I admit that it is hard to look at a player who is a senior and who has 56 career receptions and note him as a "breakout candidate."  However, I think the term neatly applies to Griffey in this situation.

Arizona's pass offense is similar to a lot of other spread pass teams in that it relies on the QB making a quick judgement on where the mismatches exist in three and four-receiver sets, then putting the ball into the open zone as the first and only read. This results in a whole lot of short passes as defenses tend to prioritize taking away the back of the zone before the front. However, to make this scheme work, you need to connect on some deep shots.  For Arizona to do so, Griffey is the only real option.

In fact, before he got hurt a year ago, Griffey was already stepping into that role. He averaged over 25 yards a catch on his 11 receptions. This season, I see Griffey getting the vast majority of those big play opportunities for RichRod. If he has a QB that can make the throws, Griffey has all the tools to convert them into big plays: great size, developed ball skills, and senior savvy in creating separation.

I do believe that Solomon will retain his starting job and I think that bodes very well for Griffey. If he can stay healthy, I'd expect in the ballpark of 700 yards and 9 or 10 TDs in a year that could really propel his NFL draft stock.

Predicting 2016

I don't see 2016 turning out very well for this iteration of the Arizona Wildcats. The big, glaring gap in their overall package is a defensive unit that just won't have the pieces it needs to effectively execute a newly installed 4-2-5 scheme. They lack size up front and won't have the capacity to withstand any kind of attrition. In fact, if this unit manages simply to hold serve on the 35.8 points a game it surrendered a year ago, you'd have to call that a "win."

Unfortunately, I do not believe that this offense can consistently put up 35.8 points a game against PAC-12 competition. I do believe that the offensive line might be good enough to get it done, and that there are some interesting play makers in Griffey and Wilson. I'm also experienced enough in this gig to know that RichRod's playbook, itself, is probably worth 6 points a game. The uncertainty at QB is too tough to digest. I also can't help but think that there aren't any new playmakers ready to step up if any of the vets who have already struggled with injuries get hurt again.
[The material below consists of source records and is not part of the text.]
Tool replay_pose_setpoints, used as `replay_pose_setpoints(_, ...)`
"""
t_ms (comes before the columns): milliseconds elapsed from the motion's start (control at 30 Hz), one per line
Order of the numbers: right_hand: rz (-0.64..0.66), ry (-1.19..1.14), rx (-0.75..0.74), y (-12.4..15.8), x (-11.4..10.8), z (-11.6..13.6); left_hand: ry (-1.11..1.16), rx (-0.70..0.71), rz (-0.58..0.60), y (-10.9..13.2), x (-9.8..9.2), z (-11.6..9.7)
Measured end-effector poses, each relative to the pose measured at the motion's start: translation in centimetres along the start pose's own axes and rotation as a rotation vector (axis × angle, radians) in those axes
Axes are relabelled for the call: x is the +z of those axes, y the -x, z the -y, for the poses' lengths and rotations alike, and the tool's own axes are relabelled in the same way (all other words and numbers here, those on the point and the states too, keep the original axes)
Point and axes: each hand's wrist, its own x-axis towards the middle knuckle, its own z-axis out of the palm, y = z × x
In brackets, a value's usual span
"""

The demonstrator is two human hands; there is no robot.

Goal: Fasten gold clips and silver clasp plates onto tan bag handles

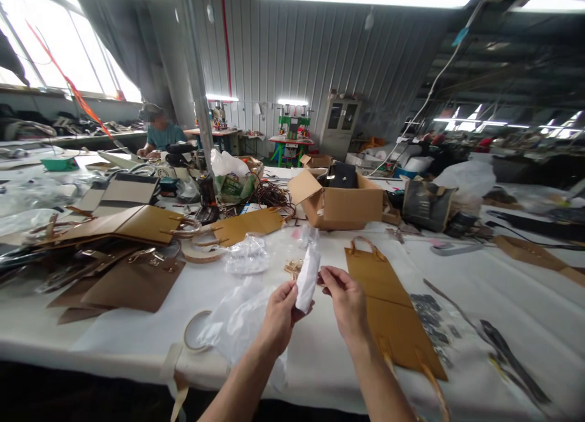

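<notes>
Over the table (132, 346), we find both forearms (244, 376) reaching forward, cut off below. The left hand (280, 309) grips a tilted white packet (309, 279). The right hand (346, 301) bunches its fingertips beside it; we cannot tell whether they grip anything. Behind the packet, gold fittings (291, 267) are partly hidden.

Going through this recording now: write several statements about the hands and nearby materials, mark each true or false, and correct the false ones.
1. The left hand holds a white packet. True.
2. The right hand is far from the white packet. False: the right hand is close beside it.
3. Brown panels lie left of both hands. True.
4. The cardboard box is closed. False: the cardboard box is open.
5. The mustard panel has handles at both ends. True.
</notes>
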Motion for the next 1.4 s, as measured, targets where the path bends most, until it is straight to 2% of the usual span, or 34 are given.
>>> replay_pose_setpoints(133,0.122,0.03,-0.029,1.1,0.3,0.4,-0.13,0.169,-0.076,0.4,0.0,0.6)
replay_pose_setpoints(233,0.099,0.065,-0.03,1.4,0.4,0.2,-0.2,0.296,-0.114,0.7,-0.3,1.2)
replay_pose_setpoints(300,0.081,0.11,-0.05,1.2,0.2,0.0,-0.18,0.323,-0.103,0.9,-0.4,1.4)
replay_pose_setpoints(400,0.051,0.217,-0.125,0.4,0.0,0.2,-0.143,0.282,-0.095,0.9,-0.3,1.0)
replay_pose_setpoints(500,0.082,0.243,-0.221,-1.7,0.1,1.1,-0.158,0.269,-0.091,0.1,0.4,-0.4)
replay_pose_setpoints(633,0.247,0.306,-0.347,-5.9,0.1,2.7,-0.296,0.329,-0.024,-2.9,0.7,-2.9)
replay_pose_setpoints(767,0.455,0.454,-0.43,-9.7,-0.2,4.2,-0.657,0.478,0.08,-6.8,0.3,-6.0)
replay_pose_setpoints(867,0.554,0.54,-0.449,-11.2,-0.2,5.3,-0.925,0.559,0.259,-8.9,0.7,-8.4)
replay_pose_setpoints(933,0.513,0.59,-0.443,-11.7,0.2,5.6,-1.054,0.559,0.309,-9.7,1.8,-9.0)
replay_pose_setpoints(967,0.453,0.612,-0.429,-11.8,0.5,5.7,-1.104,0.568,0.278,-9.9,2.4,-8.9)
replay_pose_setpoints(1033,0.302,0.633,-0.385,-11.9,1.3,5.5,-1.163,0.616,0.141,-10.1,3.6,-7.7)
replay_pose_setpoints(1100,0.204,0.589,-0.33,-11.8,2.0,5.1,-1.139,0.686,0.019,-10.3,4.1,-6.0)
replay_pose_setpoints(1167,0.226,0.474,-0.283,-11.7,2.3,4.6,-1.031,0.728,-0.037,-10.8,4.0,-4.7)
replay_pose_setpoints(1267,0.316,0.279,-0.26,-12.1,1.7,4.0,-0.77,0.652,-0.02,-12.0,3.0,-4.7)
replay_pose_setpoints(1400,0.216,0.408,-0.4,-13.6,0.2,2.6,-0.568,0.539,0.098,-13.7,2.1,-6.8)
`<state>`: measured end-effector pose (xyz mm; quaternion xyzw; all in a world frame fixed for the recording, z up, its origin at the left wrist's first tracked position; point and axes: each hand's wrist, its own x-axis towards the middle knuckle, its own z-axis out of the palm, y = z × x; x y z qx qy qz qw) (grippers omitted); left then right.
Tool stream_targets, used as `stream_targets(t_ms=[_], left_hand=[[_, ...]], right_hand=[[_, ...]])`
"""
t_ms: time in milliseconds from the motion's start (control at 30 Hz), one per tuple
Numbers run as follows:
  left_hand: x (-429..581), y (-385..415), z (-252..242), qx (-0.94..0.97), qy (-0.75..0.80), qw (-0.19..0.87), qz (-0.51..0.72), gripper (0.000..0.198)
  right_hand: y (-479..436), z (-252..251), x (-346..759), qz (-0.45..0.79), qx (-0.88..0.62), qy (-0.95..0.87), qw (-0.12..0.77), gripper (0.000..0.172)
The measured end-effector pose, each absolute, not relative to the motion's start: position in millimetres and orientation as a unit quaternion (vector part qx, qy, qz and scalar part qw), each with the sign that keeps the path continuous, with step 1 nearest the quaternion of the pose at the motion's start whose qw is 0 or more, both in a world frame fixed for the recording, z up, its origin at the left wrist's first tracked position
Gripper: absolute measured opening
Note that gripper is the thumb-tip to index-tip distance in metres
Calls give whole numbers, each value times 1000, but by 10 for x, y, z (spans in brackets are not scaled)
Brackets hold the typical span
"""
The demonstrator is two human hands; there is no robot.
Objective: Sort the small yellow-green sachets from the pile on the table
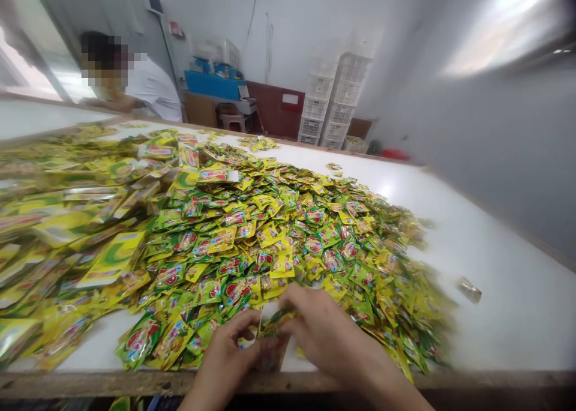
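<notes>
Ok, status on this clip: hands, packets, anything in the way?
Hands together: left hand and right hand shut on a bunch of packets. Big pile just behind. Nothing blocking.

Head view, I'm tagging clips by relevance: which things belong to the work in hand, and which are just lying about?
In hand: left hand, right hand, held sachets pinched between both, sachet pile just beyond, table.
Lying about: lone silvery packet at right, white crates, blue box, stool, person in white at the far side.
</notes>
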<state>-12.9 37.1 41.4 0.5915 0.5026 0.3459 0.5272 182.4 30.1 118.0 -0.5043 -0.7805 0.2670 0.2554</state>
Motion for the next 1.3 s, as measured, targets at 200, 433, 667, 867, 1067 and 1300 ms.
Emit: stream_targets(t_ms=[200, 433, 667, 867, 1067, 1300], left_hand=[[-110, 273, 345, 527, 410, 628, 400, 23], [-93, 239, 338, 524, 451, 600, 402, 22], [-196, 139, 382, 463, 460, 655, 379, 33], [-266, 319, 460, 538, 465, 602, 362, 36], [-271, 364, 587, 420, 400, 744, 333, 26], [-166, 410, 603, 354, 464, 712, 389, 15]], right_hand=[[380, 921, 1659, 185, -460, -819, 289, 13], [278, 865, 1706, 291, -463, -761, 349, 20], [160, 421, 1669, 615, -485, -476, 400, 22], [271, 411, 1604, 542, -512, -498, 443, 22], [323, 448, 1674, 595, -479, -487, 424, 24], [368, 515, 1593, 585, -446, -523, 431, 23]])
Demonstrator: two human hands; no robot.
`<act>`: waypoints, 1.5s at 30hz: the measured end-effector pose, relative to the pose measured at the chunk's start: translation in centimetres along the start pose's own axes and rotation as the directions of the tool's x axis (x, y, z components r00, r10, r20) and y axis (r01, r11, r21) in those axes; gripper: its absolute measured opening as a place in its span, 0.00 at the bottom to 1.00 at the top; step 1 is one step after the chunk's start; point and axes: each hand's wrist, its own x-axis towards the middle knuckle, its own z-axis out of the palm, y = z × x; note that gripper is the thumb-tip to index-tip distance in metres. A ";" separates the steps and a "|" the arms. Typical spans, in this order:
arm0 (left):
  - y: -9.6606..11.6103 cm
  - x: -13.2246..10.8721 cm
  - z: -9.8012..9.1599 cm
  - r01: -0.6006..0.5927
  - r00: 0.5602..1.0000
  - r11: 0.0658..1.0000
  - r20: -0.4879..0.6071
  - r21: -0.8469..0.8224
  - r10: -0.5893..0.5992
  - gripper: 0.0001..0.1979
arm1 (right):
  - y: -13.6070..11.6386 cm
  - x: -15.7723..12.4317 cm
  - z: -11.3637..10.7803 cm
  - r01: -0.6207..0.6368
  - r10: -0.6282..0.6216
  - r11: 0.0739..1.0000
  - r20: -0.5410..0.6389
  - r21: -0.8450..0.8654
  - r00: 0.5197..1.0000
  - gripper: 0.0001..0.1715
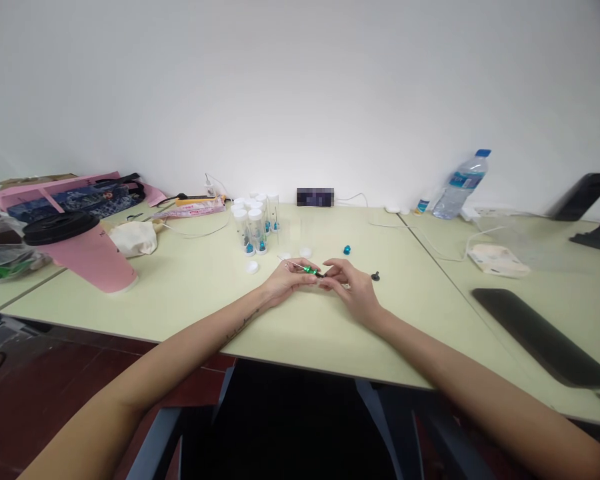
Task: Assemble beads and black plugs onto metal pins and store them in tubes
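Above the near part of the table, my left hand (293, 281) is closed around a small shiny green piece (310, 270) with a thin metal rod on one side and a black end on the other. My right hand (349, 287) meets it from the right, thumb and fingers pinched at the black end. Just beyond lies a small shiny blue piece (347, 250). A small black piece (375, 276) rests beside my right hand. White caps (252, 267) lie near my left hand. Behind them stand several clear tubes (257, 233) with white lids and blue pieces inside.
A pink cup (93, 257) with a black lid leans at the left, near bags (80, 197). At the back are a small display (315, 197) and a water bottle (461, 187). To the right lie a white cable (440, 257) and a dark flat slab (540, 333).
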 end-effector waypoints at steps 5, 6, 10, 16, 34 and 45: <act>0.1 0.1 -0.1 0.001 1.000 0.999 -0.007 0.048 -0.001 0.15 | -0.3 0.1 0.2 -0.161 0.151 0.975 0.078 0.150 0.985 0.17; 0.1 0.1 0.0 0.001 1.000 0.998 -0.005 0.056 -0.001 0.15 | -0.3 0.1 0.2 -0.187 0.174 0.967 0.090 0.174 0.981 0.19; 0.3 0.0 0.1 -0.007 1.000 0.997 -0.006 0.071 0.007 0.14 | -0.4 0.2 0.3 -0.270 0.242 0.931 0.139 0.246 0.960 0.20; 0.1 0.0 0.1 -0.006 0.999 0.998 -0.039 0.056 0.009 0.14 | -0.3 0.4 0.4 -0.332 0.288 0.889 0.179 0.314 0.941 0.22; -0.3 0.8 -0.9 -0.057 0.989 0.996 -0.142 -0.074 0.046 0.13 | 0.2 0.6 0.4 -0.296 0.249 0.899 0.179 0.322 0.952 0.24; -0.4 0.8 -1.1 -0.026 0.991 0.998 -0.135 -0.061 0.018 0.14 | 1.5 0.7 0.6 -0.413 0.334 0.837 0.261 0.358 0.906 0.34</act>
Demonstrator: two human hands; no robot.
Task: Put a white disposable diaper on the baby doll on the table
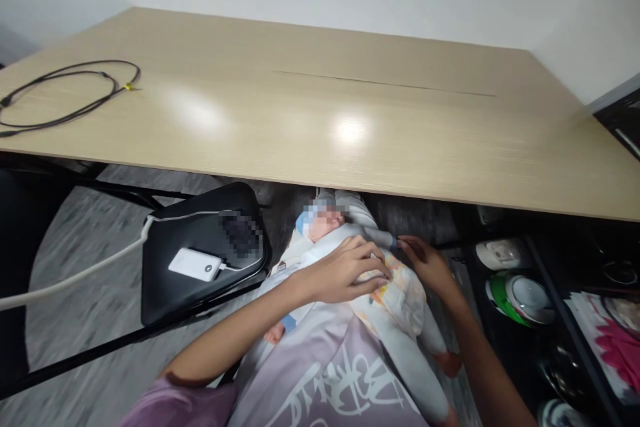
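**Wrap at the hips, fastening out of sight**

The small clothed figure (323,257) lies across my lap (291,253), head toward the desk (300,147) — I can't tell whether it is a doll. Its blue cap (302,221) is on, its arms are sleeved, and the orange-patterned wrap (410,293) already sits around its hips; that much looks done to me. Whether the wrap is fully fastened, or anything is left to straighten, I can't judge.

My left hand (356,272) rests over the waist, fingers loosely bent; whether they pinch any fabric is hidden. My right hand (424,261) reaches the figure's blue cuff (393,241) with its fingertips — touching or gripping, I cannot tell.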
The schedule does provide a little bit of relief. The home opener against BYU is a departure for RichRod (who loves his early season cupcakes). However, the rest of the schedule looks manageable. Arizona misses both Oregon and Cal, two teams who could really punish that Wildcat defense. In addition, they end the season with the possibility to gain some momentum as WSU, Colorado, Oregon State, and ASU are all on the schedule.

If Arizona can get some rhythm offensively, stay relatively healthy, and find a defensive playmaker or two, they could finish the season strong. I'm just having a hard time seeing it happen. This feels like another 3-win team to me (in conference play) and one that will struggle to reach bowl eligibility.